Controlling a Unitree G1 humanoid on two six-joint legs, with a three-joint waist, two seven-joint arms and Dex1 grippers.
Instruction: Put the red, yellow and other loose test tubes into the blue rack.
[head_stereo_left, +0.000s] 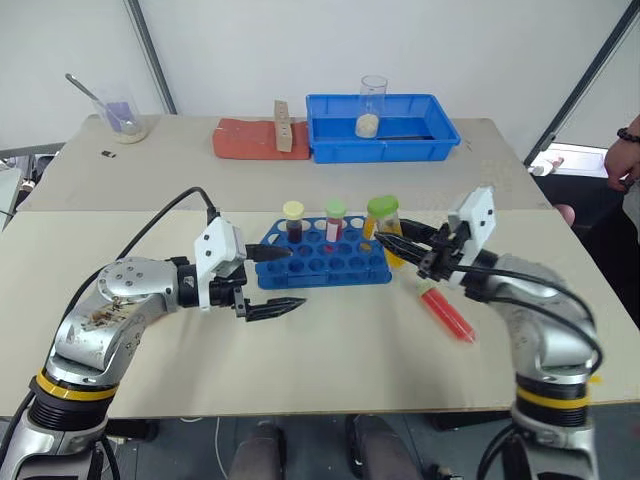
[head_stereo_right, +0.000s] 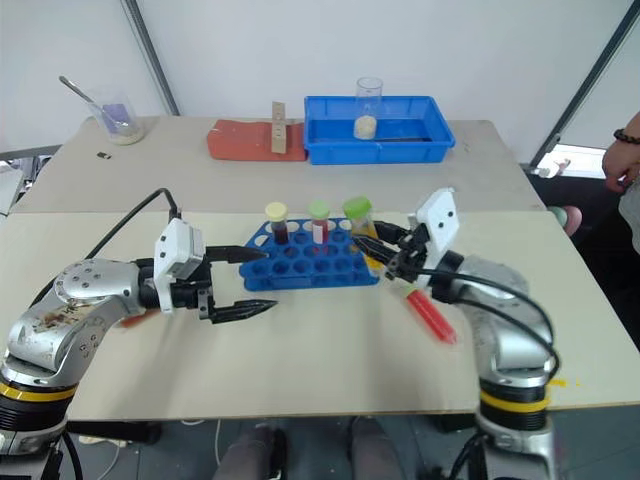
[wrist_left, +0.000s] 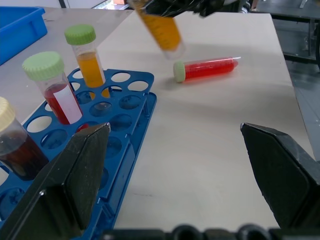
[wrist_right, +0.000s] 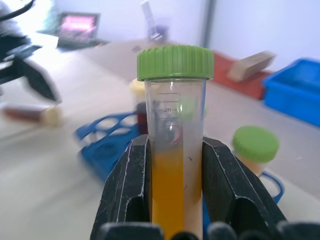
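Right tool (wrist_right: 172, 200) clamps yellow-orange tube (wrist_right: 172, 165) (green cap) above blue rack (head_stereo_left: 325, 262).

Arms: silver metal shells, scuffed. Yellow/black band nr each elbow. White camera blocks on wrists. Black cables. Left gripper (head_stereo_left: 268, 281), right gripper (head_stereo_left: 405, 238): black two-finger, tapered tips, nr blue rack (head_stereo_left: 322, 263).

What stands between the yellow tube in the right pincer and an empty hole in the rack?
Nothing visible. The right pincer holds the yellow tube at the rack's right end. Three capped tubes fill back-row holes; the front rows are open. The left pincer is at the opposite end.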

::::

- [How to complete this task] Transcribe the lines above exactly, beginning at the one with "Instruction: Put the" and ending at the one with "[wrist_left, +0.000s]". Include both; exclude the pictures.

- [Answer box]
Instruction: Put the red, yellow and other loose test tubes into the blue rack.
[head_stereo_left, +0.000s] 
[head_stereo_right, +0.000s] 
[wrist_left, +0.000s] 

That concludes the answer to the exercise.